Wenn man das Repo über GitHub initialisiert und klont, ist lokal der passende Branch gesetzt und Eclipse kommt damit klar, egal wie der Branch heißt. Und genauso andersrum, wenn man es lokal initialisiert und in ein leeres Github-Repo pusht, kommt Github damit auch klar.


----------



## Barista (27. Apr 2021)

mrBrown hat gesagt.:


> Das Problem tritt doch nur auf, wenn man sowohl bei Github als auch lokal das Repo ganz neu anlegt und mit einem Commit initialisiert, was man generell eher vermeiden sollte.


Ich weiss leider nicht, wie man in GitHub ein Repo anlegt und nicht mit einem Commit initialisiert.

Über die Web-Oberfläche wählt man Name des Repo, Lizenz, readme-Datei und gitignore-Dateien für die jeweilige Programmiersprache.

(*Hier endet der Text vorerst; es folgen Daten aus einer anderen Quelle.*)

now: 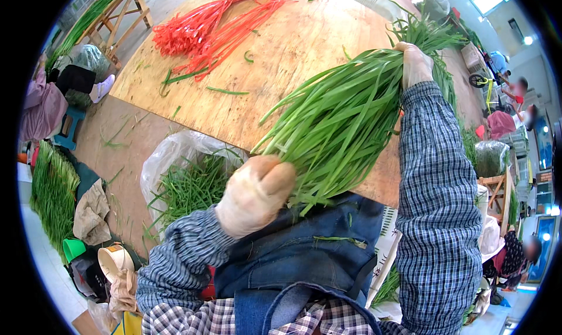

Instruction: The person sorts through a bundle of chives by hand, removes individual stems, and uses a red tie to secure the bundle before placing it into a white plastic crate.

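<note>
A large bunch of long, flat green garlic chives [345,112] slants over the near right part of the wooden table [281,48]. My right hand [415,65], in a pale glove, is closed round its far end, where leaves fan out beyond my fingers. At the near left end, my gloved left hand [257,188] makes a fist against the leaves and grips some of them. Its palm side is hidden, so how many it holds does not show. Red plastic ties [205,30] lie in a loose heap on the table's far left.
A clear plastic bag [155,165] of green leaves stands below the table's near edge. Chive scraps [228,91] are scattered on the wood. At left are a chive pile [54,194], a white bucket [111,262] and a seated person [44,109]. Other people are at right.
</note>
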The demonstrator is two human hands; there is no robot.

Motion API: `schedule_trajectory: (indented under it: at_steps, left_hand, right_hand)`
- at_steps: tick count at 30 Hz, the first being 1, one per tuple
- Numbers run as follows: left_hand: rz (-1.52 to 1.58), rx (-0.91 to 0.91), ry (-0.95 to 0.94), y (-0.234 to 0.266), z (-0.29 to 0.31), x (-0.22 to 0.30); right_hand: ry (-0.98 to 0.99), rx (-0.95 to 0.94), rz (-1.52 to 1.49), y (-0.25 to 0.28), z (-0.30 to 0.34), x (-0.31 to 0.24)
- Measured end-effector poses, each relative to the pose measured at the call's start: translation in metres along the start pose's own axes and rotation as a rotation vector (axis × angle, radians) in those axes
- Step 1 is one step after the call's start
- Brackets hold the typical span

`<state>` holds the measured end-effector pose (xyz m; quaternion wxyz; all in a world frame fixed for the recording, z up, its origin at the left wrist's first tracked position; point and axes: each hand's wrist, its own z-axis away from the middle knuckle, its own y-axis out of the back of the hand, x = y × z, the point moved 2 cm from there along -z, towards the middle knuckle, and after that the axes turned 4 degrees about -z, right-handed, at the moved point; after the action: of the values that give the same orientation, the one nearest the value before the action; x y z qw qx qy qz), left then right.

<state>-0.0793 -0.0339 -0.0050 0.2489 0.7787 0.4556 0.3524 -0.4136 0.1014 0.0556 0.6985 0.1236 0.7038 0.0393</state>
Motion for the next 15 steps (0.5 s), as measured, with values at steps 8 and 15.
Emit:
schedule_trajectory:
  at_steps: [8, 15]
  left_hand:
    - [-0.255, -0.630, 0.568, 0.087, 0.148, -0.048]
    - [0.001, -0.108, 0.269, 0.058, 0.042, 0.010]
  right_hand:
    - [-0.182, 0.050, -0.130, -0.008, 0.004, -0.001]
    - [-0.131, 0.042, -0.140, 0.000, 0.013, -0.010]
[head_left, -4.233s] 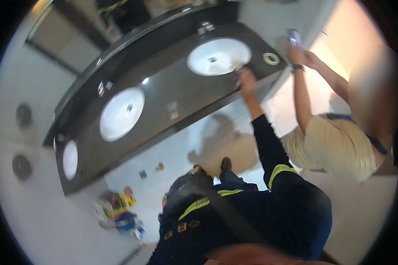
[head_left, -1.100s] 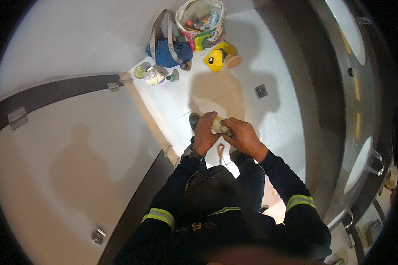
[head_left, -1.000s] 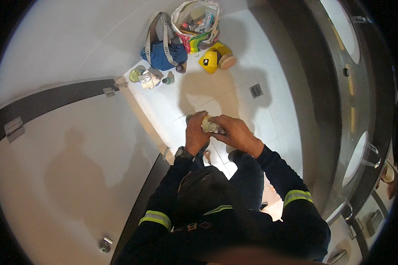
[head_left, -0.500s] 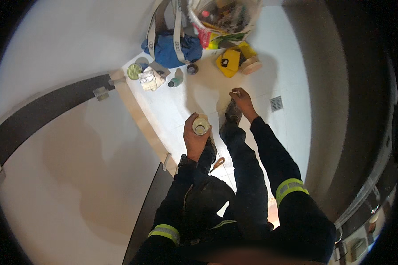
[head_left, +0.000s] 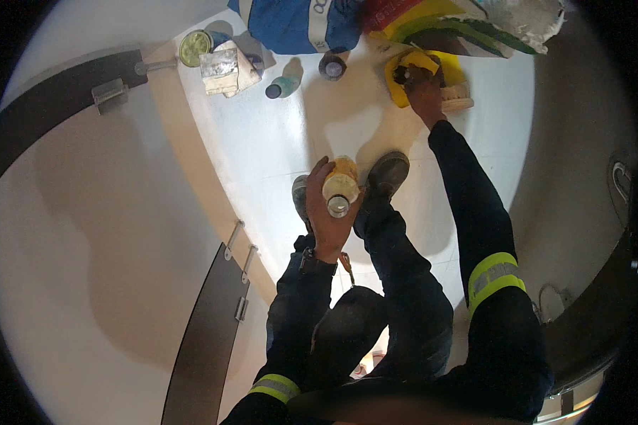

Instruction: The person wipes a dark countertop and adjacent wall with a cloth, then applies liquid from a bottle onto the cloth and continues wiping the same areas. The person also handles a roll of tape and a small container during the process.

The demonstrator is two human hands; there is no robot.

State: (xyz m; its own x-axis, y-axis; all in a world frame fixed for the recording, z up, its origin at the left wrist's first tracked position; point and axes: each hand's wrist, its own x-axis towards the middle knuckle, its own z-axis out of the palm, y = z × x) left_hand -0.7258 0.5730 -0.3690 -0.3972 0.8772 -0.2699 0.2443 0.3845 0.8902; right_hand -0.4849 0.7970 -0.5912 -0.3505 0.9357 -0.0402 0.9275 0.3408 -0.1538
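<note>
My left hand (head_left: 329, 230) is closed around an uncapped clear bottle (head_left: 342, 183) with yellowish colouring on its side. The bottle's mouth tilts toward me, above my shoes. Farther forward and to the right, my right hand (head_left: 425, 95) reaches to the dark opening of a yellow container (head_left: 395, 86) on the floor. Its fingers are bent together at that opening; whatever they hold is hidden. Touching the yellow container's right side is a pale round thing (head_left: 457, 98) with a ridged edge.
A blue bag (head_left: 283, 28) and a colourful sack (head_left: 439, 32) stand at the back. Left of them on the tiles (head_left: 262, 142) are a green-topped tin (head_left: 195, 48), a folded whitish cloth or packet (head_left: 221, 69), a small green bottle (head_left: 283, 87) and a dark-capped bottle (head_left: 332, 66). Panel walls flank me.
My right hand has moved forward from above my shoe to the yellow container. My left hand still holds the bottle, now tilted more toward me. The view has shifted closer to the floor items.
</note>
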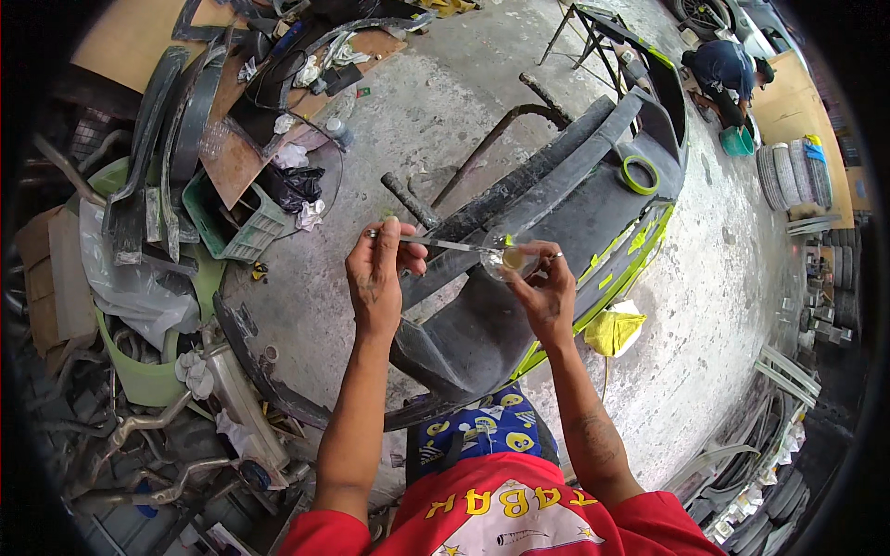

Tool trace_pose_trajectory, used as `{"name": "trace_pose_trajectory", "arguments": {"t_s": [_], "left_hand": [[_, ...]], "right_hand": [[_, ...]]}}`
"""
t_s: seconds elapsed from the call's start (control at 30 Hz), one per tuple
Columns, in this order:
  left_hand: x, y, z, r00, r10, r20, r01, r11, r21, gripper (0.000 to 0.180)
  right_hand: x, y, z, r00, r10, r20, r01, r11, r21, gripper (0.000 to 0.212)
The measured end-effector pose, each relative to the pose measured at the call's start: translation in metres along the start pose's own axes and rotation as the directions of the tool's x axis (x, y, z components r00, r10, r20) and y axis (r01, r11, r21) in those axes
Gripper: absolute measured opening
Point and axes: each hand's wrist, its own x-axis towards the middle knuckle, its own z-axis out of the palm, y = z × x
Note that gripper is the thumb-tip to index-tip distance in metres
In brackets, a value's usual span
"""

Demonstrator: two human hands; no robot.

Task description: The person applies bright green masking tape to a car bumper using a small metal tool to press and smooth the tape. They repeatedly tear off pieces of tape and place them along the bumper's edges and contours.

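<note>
My left hand (pixel 378 273) is closed on one end of a thin flat metal strip (pixel 454 245). The strip's other end reaches into a small clear plastic cup (pixel 512 259), which my right hand (pixel 545 292) grips from the right with fingers and thumb. Something yellowish shows in the cup; I cannot tell what it is. Both hands are above a dark car bumper (pixel 473 329) with bright green along its edge. On the bumper's far right part lies a roll of green tape (pixel 640 175).
A dark metal stand (pixel 505 120) is by the bumper. Left are a green crate (pixel 232 227), a light green bin (pixel 153 371) and metal exhaust pipes (pixel 148 422). A yellow cloth (pixel 614 332) is to the right. Far right, a person (pixel 728 74) crouches near a green bucket (pixel 737 141).
</note>
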Motion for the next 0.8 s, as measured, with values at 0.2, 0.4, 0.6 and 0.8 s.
{"name": "trace_pose_trajectory", "arguments": {"t_s": [0.2, 0.4, 0.6, 0.8], "left_hand": [[0.011, -0.025, -0.008, 0.996, -0.083, -0.042, 0.076, 0.984, -0.162, 0.034], [0.016, -0.055, -0.005, 0.989, -0.117, -0.086, 0.110, 0.990, -0.088, 0.035], [0.022, -0.074, 0.017, 0.990, -0.106, -0.092, 0.107, 0.994, 0.002, 0.037], [0.027, -0.080, 0.032, 0.996, -0.088, -0.024, 0.089, 0.995, 0.054, 0.036]], "right_hand": [[-0.001, 0.014, -0.017, 0.994, 0.100, -0.040, -0.100, 0.995, 0.008, 0.034], [-0.007, 0.024, -0.033, 0.979, 0.172, -0.109, -0.157, 0.979, 0.129, 0.039], [-0.011, 0.028, -0.036, 0.978, 0.205, -0.045, -0.194, 0.965, 0.178, 0.041], [-0.012, 0.035, -0.040, 0.980, 0.194, -0.036, -0.183, 0.961, 0.205, 0.038]]}}
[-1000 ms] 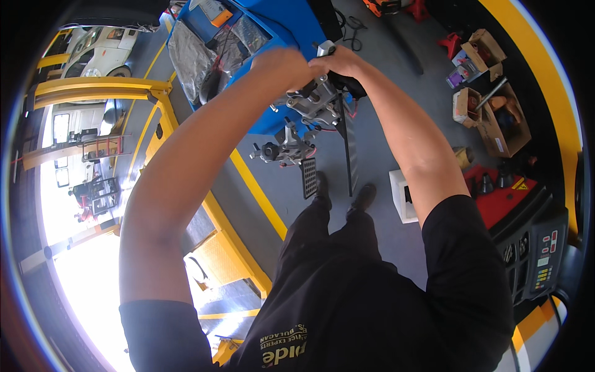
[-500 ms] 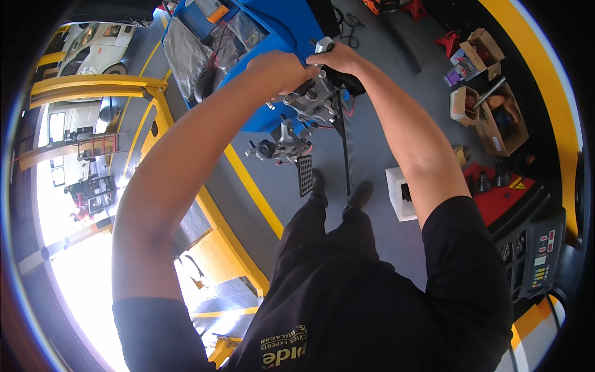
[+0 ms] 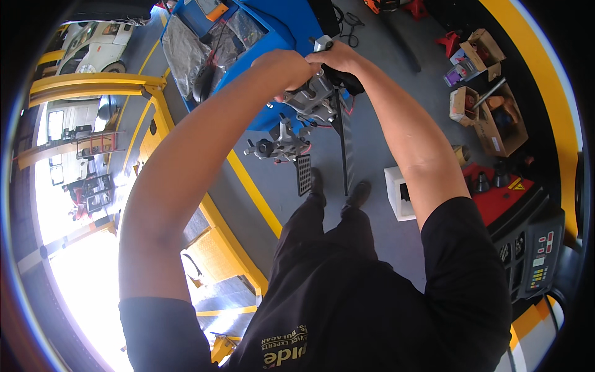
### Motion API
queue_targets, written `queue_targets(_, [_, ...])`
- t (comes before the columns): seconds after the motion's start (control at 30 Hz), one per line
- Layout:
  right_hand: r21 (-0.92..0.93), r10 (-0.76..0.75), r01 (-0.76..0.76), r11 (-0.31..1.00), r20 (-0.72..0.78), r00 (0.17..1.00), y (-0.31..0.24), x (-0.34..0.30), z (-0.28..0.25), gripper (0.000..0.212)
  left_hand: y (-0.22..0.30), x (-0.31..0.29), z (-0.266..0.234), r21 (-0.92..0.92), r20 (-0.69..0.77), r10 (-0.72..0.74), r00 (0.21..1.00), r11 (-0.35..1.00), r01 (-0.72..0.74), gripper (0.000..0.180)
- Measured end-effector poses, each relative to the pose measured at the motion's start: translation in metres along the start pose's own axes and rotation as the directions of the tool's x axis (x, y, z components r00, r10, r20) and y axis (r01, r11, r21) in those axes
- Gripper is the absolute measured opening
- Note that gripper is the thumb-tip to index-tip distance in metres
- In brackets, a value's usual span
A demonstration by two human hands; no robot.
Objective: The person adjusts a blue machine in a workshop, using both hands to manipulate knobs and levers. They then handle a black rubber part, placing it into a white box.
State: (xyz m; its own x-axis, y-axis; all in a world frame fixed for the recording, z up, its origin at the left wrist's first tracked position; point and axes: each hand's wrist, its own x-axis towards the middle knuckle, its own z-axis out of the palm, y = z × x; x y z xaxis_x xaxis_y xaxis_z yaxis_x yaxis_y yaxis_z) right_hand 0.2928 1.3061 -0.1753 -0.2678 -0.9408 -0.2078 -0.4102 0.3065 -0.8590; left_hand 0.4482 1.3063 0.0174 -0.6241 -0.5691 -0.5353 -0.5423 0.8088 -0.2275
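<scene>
Left hand (image 3: 286, 67) and right hand (image 3: 334, 57), fingers wrapped round grey metal assembly (image 3: 310, 99), steadying it overhead; blue machine (image 3: 260, 37) at 11 o'clock.

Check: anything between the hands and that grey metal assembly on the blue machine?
Nothing visible. The left hand and right hand are both already on top of the grey metal assembly, above the blue machine. How the fingers grip it is hidden.

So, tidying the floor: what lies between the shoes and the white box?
Bare grey floor lies between the shoes and the white box, seen in the head view.
</scene>
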Motion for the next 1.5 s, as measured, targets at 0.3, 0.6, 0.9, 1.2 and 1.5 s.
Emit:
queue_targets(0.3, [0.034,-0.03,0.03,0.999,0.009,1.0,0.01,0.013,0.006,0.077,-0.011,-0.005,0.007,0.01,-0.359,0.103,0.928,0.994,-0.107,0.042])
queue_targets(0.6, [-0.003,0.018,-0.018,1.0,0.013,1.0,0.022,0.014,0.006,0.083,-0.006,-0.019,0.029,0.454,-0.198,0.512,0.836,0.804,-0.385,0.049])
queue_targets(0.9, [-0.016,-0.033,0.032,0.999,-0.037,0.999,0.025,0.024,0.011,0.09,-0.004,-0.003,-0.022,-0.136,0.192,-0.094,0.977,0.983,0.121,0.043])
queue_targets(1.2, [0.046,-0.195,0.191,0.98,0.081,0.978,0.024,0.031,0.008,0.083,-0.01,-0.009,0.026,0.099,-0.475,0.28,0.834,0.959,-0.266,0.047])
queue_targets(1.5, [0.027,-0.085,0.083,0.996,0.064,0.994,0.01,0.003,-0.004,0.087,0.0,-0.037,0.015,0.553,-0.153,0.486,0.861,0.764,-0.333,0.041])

Dann wird der erste Commit ausgeführt.

Gibt es eine andere Vorgehensweise auf GitHub?


----------



## mrBrown (27. Apr 2021)

Ja, einfach die drei Haken bei Readme, Lizenz und gitignore *NICHT* setzen.


----------



## Barista (27. Apr 2021)

mrBrown hat gesagt.:


> Ja, einfach die drei Haken bei Readme, Lizenz und gitignore *NICHT* setzen.


Man hätte in der GitHub-Web-GUI auch ein Textfeld mit dem Namen des anzulegenden Branches anbieten können.


----------



## mrBrown (27. Apr 2021)

Barista hat gesagt.:


> Man hätte in der GitHub-Web-GUI auch ein Textfeld mit dem Namen des anzulegenden Branches anbieten können.


Kann man bisher nur in den Settings ändern. Aber wie gesagt: das ist in fast allen Fällen egal.


----------